I'm sure, to some extent, most of us feel some level of anxiety or vulnerability as our flight turns the final corner on the runway before accelerating and finally taking off. For some people, it's nothing a sedative or a pre-flight cocktail can't quell.
But for those people with a real fear of flying, just the thought of that pivotal moment in their trip can be enough to bring on the sweaty palms and racing heart. And for some, that fear is enough to keep them permanently grounded.
Now, we all know that probability-wise, the risks associated with driving a car are significantly higher than those associated with air travel - with research showing that the latter has actually gotten safer over the last couple of decades.
In fact, statistically speaking, the lifetime odds of dying in an air travel accident are 1-in-20,000 compared with 1-in-100 for an auto accident.
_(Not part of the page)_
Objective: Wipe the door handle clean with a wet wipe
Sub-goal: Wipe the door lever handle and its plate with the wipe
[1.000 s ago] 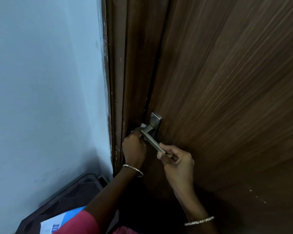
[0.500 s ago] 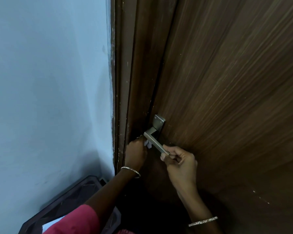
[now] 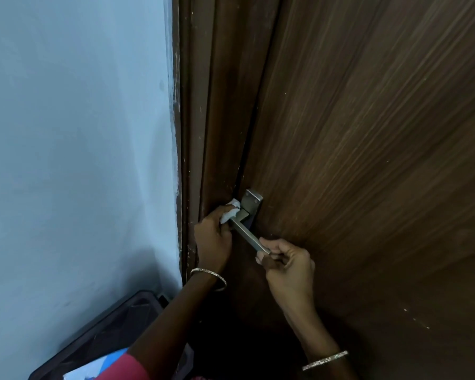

And according to the NTSB, highway fatalities account for more than 94 percent of all transportation deaths - airplanes included.
But even though we understand that logically and statistically speaking, our chances of getting in a car accident are much greater than anything happening when we fly, it's often the fact that we relinquish all control over our own well-being - for however long it takes us to get from point A to point B - to the pilot and his crew.
And for people prone to anxiety or obsessive compulsive disorders, this loss of control and the vulnerability we feel can become overwhelming, triggering a panic attack or worse. So it's important for people suffering from these disorders to make sure they always carry their medication with them while they are traveling.
Other common phobias that can contribute to a fear of flying include claustrophobia (fear of enclosed spaces) and acrophobia (fear of heights).
Fortunately, today there are places to get help with your fears. Support groups and therapy are two options that have been around for a long time. But more recently, airlines have started to offer classes with flight simulators to help would-be passengers confront their anxieties and become more comfortable with the experience.
So while it may seem like there has been a lot of aviation incidents between the news coverage of the "Miracle on the Hudson" in January, and the fatal crash involving Continental Connection Flight 3407 in Clarence, NY just a month later - considering the fact that there are more than 87,000 flights in the skies over the U.S. on any given day - flying is still one of the safest way to travel.
Perhaps what leaves so many people feeling unsettled and fearful after this most recent accident is the mystery behind it. After a horrible tragedy, part of the healing process is to come to terms with what happened and try to make sense of it all. But as the days pass and the world looks on as investigators try to piece together the clues, it seems in the end, there will be more questions than answers as to the final moments of Flight 447.